= Cabrito western =

Film genre

The cabrito western is a Mexican film genre that emerged during the 1980s in Monterrey, Nuevo León. Its plots were based on Mexican migrants to the United States, drug trafficking, and crime in Mexico. Some of its films used elements of the American western, adapted to contemporary reality. 3444

==Origins==
As a result of a new wave of Mexican migration to the US (a consequence of the devaluation of the peso and the economic crisis Mexico was experiencing in the early 1980s), some film producers, such as Roberto González Benavides and Mario Almada, noticed a new audience willing to see stories that reflected their experiences.
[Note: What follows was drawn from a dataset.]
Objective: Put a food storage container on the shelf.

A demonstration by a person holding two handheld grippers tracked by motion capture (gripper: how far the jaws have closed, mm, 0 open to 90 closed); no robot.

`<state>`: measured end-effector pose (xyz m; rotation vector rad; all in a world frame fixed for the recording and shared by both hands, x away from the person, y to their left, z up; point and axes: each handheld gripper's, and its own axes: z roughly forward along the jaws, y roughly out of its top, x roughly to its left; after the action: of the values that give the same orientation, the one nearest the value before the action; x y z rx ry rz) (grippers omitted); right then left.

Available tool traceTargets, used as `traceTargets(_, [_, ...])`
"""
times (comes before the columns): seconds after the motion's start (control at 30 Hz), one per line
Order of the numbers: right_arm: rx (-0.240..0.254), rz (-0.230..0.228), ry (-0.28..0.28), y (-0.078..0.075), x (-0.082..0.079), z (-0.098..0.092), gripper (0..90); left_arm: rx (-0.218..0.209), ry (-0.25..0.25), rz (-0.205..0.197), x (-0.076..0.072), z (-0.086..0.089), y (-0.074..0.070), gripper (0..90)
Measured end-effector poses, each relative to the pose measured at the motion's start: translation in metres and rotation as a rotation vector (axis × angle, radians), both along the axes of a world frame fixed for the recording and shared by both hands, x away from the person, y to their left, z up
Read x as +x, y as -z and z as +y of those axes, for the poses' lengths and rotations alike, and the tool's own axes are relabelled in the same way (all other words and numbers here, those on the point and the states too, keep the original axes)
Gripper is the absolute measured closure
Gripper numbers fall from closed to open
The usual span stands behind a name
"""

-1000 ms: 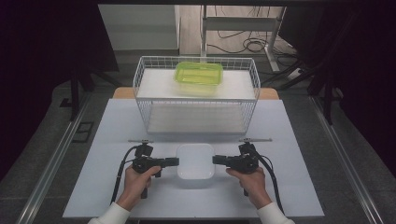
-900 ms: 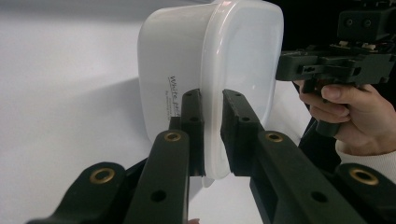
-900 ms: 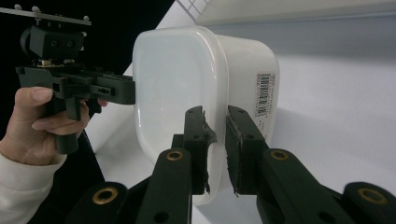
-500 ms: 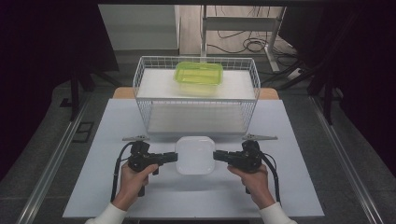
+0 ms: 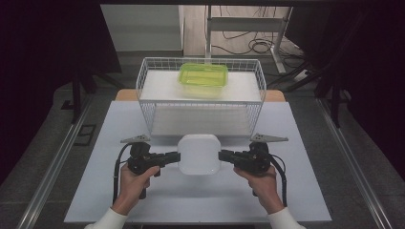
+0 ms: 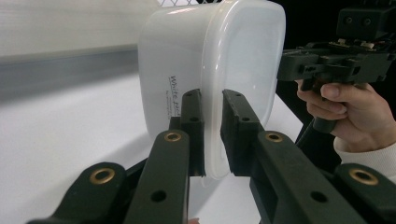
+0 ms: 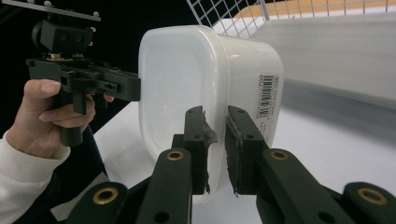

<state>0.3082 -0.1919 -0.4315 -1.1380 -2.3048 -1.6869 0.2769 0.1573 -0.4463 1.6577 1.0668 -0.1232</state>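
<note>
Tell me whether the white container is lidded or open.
Lidded. The white container has a smooth closed lid on top, and both gripper views show the left gripper and right gripper clamped on its projecting rim.

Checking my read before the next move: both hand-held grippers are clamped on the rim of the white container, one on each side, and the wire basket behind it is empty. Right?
Not quite. The left hand-held gripper and right hand-held gripper do clamp the white container by its rim, one on each side. But the wire basket is not empty: the high view shows a green lidded container in it.
</note>
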Motion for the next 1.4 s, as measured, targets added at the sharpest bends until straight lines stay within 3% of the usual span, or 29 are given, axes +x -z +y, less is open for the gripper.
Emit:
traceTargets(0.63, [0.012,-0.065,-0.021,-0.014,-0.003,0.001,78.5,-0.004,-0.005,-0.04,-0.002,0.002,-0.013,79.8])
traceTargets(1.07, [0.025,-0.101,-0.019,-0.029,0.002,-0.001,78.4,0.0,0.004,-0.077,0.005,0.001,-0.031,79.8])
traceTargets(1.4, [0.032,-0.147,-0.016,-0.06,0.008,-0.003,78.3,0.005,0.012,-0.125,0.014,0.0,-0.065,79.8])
The combination of high production costs, the discovery of this "new market," the geographical location, and the technical training of its filmmakers led to the emergence of the "cabrito western." The creation of this subgenre established a cinema without ambition in terms of quality that met the formal requirements of the western; despite its low quality and precarious production, distribution, and exhibition conditions, it managed to fill the movie theaters where it was shown.

==Influence==
Films such as Pistoleros famosos (1980), Lola la trailera (1983), and El traficante (1983), focused on the stories of the populations that inhabit northern Mexico and the southern United States. Their success demonstrated that there was an audience eager to see stories set on the northern Mexican border, which influenced films about the border decades later, such as Picking Up the Pieces (2000), Crash (2004), or Babel (2006).